As we head into Christmas week, this next guest post is especially meaningful. The following post was received from a long time customer and admirer of all things “Demoulas Super Markets.” Ray Hamel grew up in the Lowell Acre and is as proud of his roots as he is of the biggest success story out of his hometown Demoulas Super Markets. Ray, President of Hamel & McAlister , is another Lowell success story with a deep commitment to helping people in need. Ray has served as a member of the Board of Trustees of the Boys and Girls Club of Greater Lowell for decades and is currently its Chairman. Ironically, the Club’s building is named the George A. Demoulas Memorial Building, for the father of Arthur S. Demoulas. Telemachus A. (Mike) Demoulas, father of Arthur T. Demoulas, dedicated the building in honor of his late brother.
As all of us look at what’s going on with the Demoulas family and Market Basket, I want to share a few thoughts of mine. This family business represents to me such a success, not just in monetary value but the family atmosphere and loyalty that has been developed within this business. Look at some of the badges the people working wear proudly. And they should be proud of, 10, 23, 32, 44 years of service. Where else can you work that you could go from a person who stocks shelves at 16 years old to a store manager without any more than a high school diploma?

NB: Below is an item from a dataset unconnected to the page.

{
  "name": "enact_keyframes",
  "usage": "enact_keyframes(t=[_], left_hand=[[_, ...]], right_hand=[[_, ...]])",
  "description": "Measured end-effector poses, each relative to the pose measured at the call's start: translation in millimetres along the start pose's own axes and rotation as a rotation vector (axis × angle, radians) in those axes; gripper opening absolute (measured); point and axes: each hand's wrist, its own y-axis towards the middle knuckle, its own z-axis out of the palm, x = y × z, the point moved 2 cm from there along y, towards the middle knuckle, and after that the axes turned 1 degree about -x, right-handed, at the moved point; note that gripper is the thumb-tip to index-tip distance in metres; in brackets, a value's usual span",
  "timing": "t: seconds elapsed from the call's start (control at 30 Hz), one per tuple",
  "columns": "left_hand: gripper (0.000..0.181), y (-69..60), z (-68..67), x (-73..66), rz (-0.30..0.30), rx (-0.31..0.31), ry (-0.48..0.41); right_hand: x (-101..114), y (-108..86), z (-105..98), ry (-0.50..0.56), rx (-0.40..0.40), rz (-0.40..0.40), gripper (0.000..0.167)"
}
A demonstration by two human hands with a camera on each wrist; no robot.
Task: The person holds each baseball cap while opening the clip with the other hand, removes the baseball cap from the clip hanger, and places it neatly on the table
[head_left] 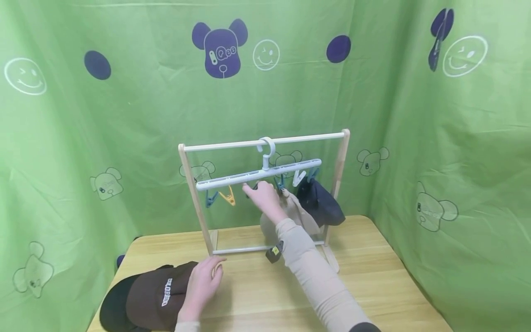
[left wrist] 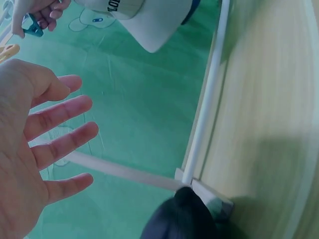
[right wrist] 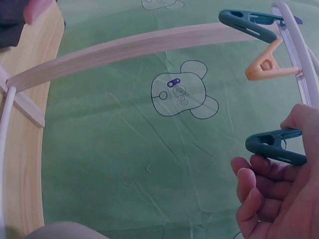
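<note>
My right hand (head_left: 265, 198) pinches a dark teal clip (right wrist: 274, 145) near the middle of the pale hanger bar (head_left: 257, 174). Left of that hand, another teal clip (head_left: 210, 199) and a yellow clip (head_left: 228, 197) hang with nothing in them. Behind my right forearm a beige cap (head_left: 304, 216) hangs from the bar, partly hidden, and a navy cap (head_left: 321, 203) hangs to its right. My left hand (head_left: 203, 283) is held low by a brown cap (head_left: 151, 295) with a black brim; its fingers are spread in the left wrist view. Whether it touches that cap I cannot tell.
A wooden rack (head_left: 195, 198) stands on the wood-grain table (head_left: 249, 286), and the hanger hooks over its top rail (head_left: 228, 145). One white clip (head_left: 298, 178) hangs between the two hung caps. Green printed curtain (head_left: 145, 115) surrounds the table's back and sides.
</note>
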Motion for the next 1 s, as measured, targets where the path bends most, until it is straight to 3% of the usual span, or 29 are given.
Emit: enact_keyframes(t=[0.33, 0.6, 1.0], left_hand=[[0.025, 14.8, 10.9, -4.1, 0.058, -0.010, -0.020], [0.025, 24.6, 16.9, -6.9, 0.027, 0.010, -0.018], [0.024, 34.2, 22.4, -12.8, 0.041, 0.008, -0.046]], right_hand=[[2, -0.8, 0, 0.004, -0.051, -0.028, 0.045], [5, -3.2, -3, 0.000, -0.053, -0.057, 0.042], [6, -9.0, -5, -0.051, -0.093, -0.133, 0.043]])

The generosity of the Demoulas family is unbelievable as I have seen it many times over the years.
In 1973 Mr. Demoulas donated to the children of Lowell a totally new Boys Club with a gym, game room, theater, lunch room, pool and more. This club kept me and many others from hanging out on street corners or swimming in the canals, taking drugs and much more.
I will share with you a story I never told anyone outside my own family. One winter I was working at Demoulas (Dummer Street) retrieving shopping carts in the snow. Back then, Mr. Demoulas (Mike) worked in the store every minute of every day and more. I am positive he looked at me and noticed that I did not have gloves, hat, or what was a real winter jacket. As he was throwing sawdust on the floor in front of the entry and I came plowing in with about 6 empty shopping carts, he said, “Son, where is your coat?” I said, “I don’t have one other than this one.” I lived in the acre with a family of 7 and my dad was a shoe cutter and we just didn’t have the money. Mr. Demoulas said to me, “Go right now to Malliaros Clothing store and ask for Minnie.” I was not sure if I was in trouble, but I did what he said. I went right over, asked for Minnie and he brought me over to a rack and I tried on coats. When we found one that fit, Minnie said, “It’s yours.” I could not believe it and I immediately went back to Dummer Street. When I got there Mr. Demoulas was in front of the cashier station and he looked at me and said, “Get back to work” with a huge smile. I did and loved it and will never forget what he had done for me.
There is not a Demoulas, at least in Mike’s family, who brags, shows off, or doesn’t have extreme generosity and I wish everything they do to help people was public. But that’s not their way. Don’t be fooled, Arthur T. does not do this for the money, trust me. His heart is with all his loyal employees who work hard, have families and they have a 2 way relationship…he takes care of them and they take care of Market Basket. This is not a commercial, this is really the way it works…and so damn well.